A silent pre-stroke damage: obstructive sleep apnea syndrome


Günbatar H., Bulut M. D. , Ekin S., Sertogullarindan B., Bora A., Yavuz A., et al.

INTERNATIONAL JOURNAL OF CLINICAL AND EXPERIMENTAL MEDICINE, cilt.9, ss.3481-3488, 2016 (SCI İndekslerine Giren Dergi)

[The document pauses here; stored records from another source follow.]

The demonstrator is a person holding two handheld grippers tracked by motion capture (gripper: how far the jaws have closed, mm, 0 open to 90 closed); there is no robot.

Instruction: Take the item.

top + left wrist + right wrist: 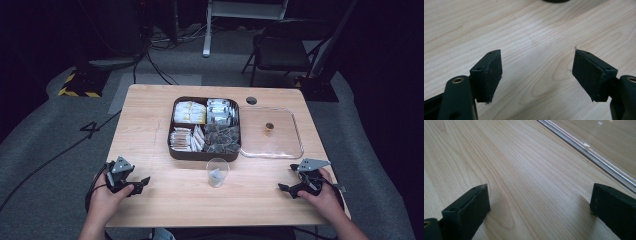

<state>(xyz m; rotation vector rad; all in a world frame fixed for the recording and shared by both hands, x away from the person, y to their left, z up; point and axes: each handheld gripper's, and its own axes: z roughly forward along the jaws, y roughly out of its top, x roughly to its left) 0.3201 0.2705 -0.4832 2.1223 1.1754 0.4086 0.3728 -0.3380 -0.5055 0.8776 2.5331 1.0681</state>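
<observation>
We hold the left hand-held gripper (143, 181) at about 8 o'clock on the wooden surface (150, 120), its jaws standing wide apart with only bare wood between them, as the left gripper view confirms. The right hand-held gripper (283, 188) sits at about 4 o'clock, jaws likewise spread wide and empty, close to the near edge of the clear lid (295, 132) lying at 2 o'clock.

The thing nearest both of us is the clear cup (217, 171), standing upright at 6 o'clock just in front of the brown compartment box (171, 145), with what looks like a tea bag (215, 175) already inside. The box at the centre holds packets in four compartments.

The work in hand looks like either moving the cup or fetching another packet. To do it well, we would approach the cup level from the side, keeping the jaws open until the pads sit on either side of its wall, then close gently, since thin plastic will flex and could tip. We would keep the other hand-held gripper low and well apart so it cannot nudge the cup or the box.
</observation>
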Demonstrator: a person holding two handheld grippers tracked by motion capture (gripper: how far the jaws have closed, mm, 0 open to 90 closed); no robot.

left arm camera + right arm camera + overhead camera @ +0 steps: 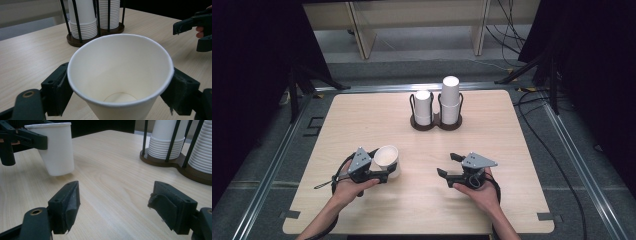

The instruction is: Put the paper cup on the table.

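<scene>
While your left claw (384, 171) grips the upright paper cup (387, 158) by its sides, your empty right claw (446, 166), spread wide, faces it across the table (422, 200).

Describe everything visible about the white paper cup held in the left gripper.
The plain white paper cup is tapered, with a rolled rim and a round base seam visible inside; it looks empty. It sits upright, mouth up, leaning slightly. The left gripper clamps it, one black finger pressing each side just below the rim. In the right gripper view its base hangs slightly above the light wooden table, on the near left, apart from the cup rack.
</scene>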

  • Cilt numarası: 9 Konu: 2
  • Basım Tarihi: 2016
  • Dergi Adı: INTERNATIONAL JOURNAL OF CLINICAL AND EXPERIMENTAL MEDICINE
  • Sayfa Sayısı: ss.3481-3488

Özet

Objectives: We investigated the prevalence of silent cerebro-vascular lesions and atrophy in patients with obstructive sleep apnea syndrome (OSAS) and the correlation between OSAS severity and prevalence of silent cerebrovascular lesions in Turkish patients. Methods: Study subjects were 56.35 OSAS, polysomnography (PSG)-confirmed patients who visited the sleep disorders clinic in our university hospital. None had a history of cerebrovascular disease (CVD). The control group consisted of normal subjects who had no history of snorring, apnea, excessive daytime sleepiness and had under 10 score of epworth sleepiness score. We performed a cross-sectional study on OSAS severity and the prevalence of silent cerebrovascular lesions and atrophy detected by brain MRI analysis. Results: The control group included 21 subjects, the moderate OSAS (AHI 15 to < 30/h) group included 7 patients with a mean AHI of 22.0 +/- 5.3/h while the severe OSAS (AHI >= 30/h) group included 28 patients with a mean AHI of 60.0 +/- 27.4/h. A larger percentage of patients with severe OSAS had a higher BMI than those with moderate OSAS and control subjects (P < 0.05). Silent ischemic gliotic lesions was identified in 10 (38.2%) control subjects, 27 (61.8%) with moderate and severe OSAS. Among control subjects and the moderate, and severe OSA groups, 10 (38.2%), 6 (85.7%) and 21 (77.7%) respectively, had periventricular hyperintensity (PVH); most PVH was mild to moderate. Conclusion: Results indicate that patients with moderate to severe (AHI >= 15/h) OSAS have a higher prevalence of silent cerebrovascular lesion than those with no OSAS.